Я не сразу сообразила, о чём она спрашивала. В ответ на моё молчание старуха развернулась ко мне. В глубине чёрного коридора в отсветах мутно-жёлтого света, сочившегося из кладовки, её черты казались размытыми, словно смешавшись с темнотой, они стали её частью.
– Киров у меня там, видела же?
Я, наконец, поняла, что речь шла о бюсте, и кивнула.
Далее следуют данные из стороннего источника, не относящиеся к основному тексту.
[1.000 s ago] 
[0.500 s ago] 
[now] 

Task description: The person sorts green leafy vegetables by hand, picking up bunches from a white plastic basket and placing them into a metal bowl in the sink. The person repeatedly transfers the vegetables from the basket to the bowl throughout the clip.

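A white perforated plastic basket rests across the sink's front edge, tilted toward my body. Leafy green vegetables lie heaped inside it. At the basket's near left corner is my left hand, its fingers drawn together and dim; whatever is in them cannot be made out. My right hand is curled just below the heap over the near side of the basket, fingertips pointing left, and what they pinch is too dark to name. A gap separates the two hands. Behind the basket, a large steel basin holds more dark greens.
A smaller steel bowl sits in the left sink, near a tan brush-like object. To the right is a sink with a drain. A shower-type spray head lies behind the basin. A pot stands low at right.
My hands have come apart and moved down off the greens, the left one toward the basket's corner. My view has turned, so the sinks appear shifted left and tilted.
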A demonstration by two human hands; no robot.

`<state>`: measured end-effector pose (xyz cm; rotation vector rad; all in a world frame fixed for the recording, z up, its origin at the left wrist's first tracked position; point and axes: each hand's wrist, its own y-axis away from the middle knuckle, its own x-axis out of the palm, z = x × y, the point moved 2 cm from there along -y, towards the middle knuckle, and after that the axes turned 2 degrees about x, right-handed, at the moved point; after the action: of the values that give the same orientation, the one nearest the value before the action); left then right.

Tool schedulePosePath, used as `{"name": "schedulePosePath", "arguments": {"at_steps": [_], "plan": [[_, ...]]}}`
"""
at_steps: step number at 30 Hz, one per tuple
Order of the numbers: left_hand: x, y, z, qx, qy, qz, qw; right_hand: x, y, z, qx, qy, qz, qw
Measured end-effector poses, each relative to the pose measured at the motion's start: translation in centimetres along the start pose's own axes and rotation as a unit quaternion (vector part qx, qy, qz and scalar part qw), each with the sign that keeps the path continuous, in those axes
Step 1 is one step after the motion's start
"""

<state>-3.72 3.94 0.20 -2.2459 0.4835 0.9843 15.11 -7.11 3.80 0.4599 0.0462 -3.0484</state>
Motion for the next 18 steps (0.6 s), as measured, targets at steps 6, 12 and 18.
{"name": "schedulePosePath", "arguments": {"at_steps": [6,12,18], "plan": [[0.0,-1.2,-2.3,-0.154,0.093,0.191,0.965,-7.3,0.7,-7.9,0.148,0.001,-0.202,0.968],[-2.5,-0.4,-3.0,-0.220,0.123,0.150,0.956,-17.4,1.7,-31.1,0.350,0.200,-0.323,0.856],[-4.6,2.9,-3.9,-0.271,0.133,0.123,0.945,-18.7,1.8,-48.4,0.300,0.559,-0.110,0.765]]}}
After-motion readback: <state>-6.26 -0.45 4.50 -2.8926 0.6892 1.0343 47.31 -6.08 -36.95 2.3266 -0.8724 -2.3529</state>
– Театр-то Кировский был… Там бюсты его в каждом углу стояли. Даже шутили у нас, что, мол, от бюста к бюсту иди – так на сцену и выведут. А потом Советский Союз-то всё… Ну, кому они нужны? Так мы и растащили их по домам: кто на дачу зачем-то уволок, а я вот капусту раньше придавливала, когда солила… Это мне небольшой достался – зато какой! Красавчик! Девчонки смеялись, что я – незамужняя – самого завидного жениха из театра увела…
– А что у него на голове? – не удержалась я.
Старуха заглянула в кладовку.
– Да он же упал у меня, дочка. Полголовы снесло, только лицо и осталось. Ну, а мы с ним уже тридцать лет бок о бок, куда его – не выбрасывать же… Парик вот надела. Это из тех, что мамка после войны делала.
Старуха выключила свет в кладовке и прикрыла дверь.
– Мачеха моя. После войны народ-то был… Кожа трескается, ногти ломаются, волос ни у кого не было. А она парики, шиньоны делала, ну и вот как-то продавала из-под полы. Бабы к ней ходили, партийные даже – приходили «три волосины», а уходили «шик-блеск»…
Опять этот жуткий звук. Мне казалось, что я снова слышу скрежет её мясорубки, но это она смеялась.
Вернувшись в комнату, я ещё долго слышала за стеной её надрывный хохот. А сама еле сдерживалась, чтобы не разрыдаться. Давила, душила слёзы – даже включила «Lascia ch’io pianga» Генделя, под которую люблю заниматься. Но сегодня музыку я не слышу. В такт не попадаю, собственных движений не чувствую – как будто танцует кто-то другой.